Isn't this (just) dithering noise?

AFAIK, the reason it's so effective in the example is that adding the noise helps the quantization process in the posterization better represent the original color spectrum. Without the dithering the quantization error can keep adding up in a way that the posterization filter cannot control (but which the image author can engineer to be problematic, as surely was the case here). With the dithering you have a statistical guarantee that the quantization errors average out.


Yes, as described in the article, this is just dithering. I've never heard of "stochastic resonance", but from what I can discern from the wikipedia article, it's essentially the same thing except applied to systems that are merely "nonlinear" and "bistable", as opposed to outright quantized.

It appears we are not the first to note the connection: http://www.ncbi.nlm.nih.gov/pubmed/11046260


In effect yes they are essentially the same thing. One of the (potentially annoying) things you'll see going through the literature is that the term has very broad meaning. Other times it'll be a very narrow term. The broadest is basically "random noise can be used to improve signal." Under that definition, dithering would be a form of stochastic resonance. This biology article actually touches on the definition issues.(http://journals.plos.org/ploscompbiol/article?id=10.1371/jou...)

There's also a case to be made that the definition of SR should be narrowed, and a lot of what's called resonance isn't resonance at all.(http://www.nipslab.org/files/PRE1995-SR-and-dithering-p4691_...)


> With the dithering you have a statistical guarantee that the quantization errors average out.

Could you point me towards somewhere this statement is made precise?


I don't know where to link you to, but here is a more detailed statement, which I think could be straightforwardly expanded into something precise.

Consider a signal S[i], i=1...N. The human eye isn't actually perceiving S[i], it's perceiving some convolution of it S[i] \conv w[i] (for a window function w). I.e., an area with 50% white pixels and 50% black pixels appears grey.

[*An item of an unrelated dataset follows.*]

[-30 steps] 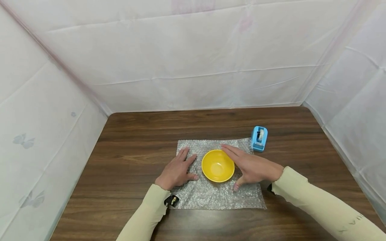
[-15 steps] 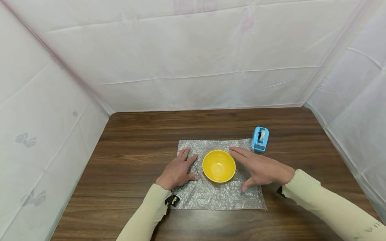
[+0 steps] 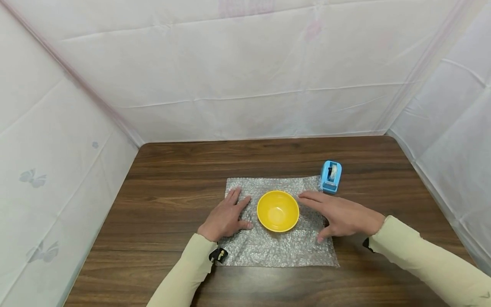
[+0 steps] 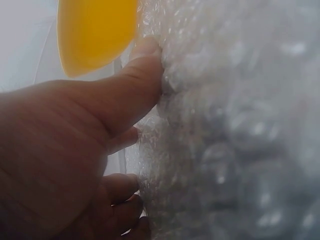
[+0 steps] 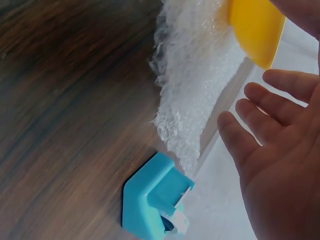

Suppose for simplicity w[i] = 1/k on i=0...k.

Now add noise g[i] to the signal in a region where S[i] = alpha. Then S[i] + g[i] = alpha + g[i]. The number of pixels above a threshold T within the window are then 1-cdf(T-alpha), where cdf is the cdf of the distribution of g.

Assuming your cdf is approximately linear near T, then 1-cdf(T-alpha) \approx C + alpha.


http://xiph.org/video/vid2.shtml

This video (23min) explains, among other things, how dithering of audio signals works in the frequency domain. Note: the main subject of the video is about digital vs analog signals, but he explains dithering as well. It's also just a very well done video, I like the way he presents and explains things.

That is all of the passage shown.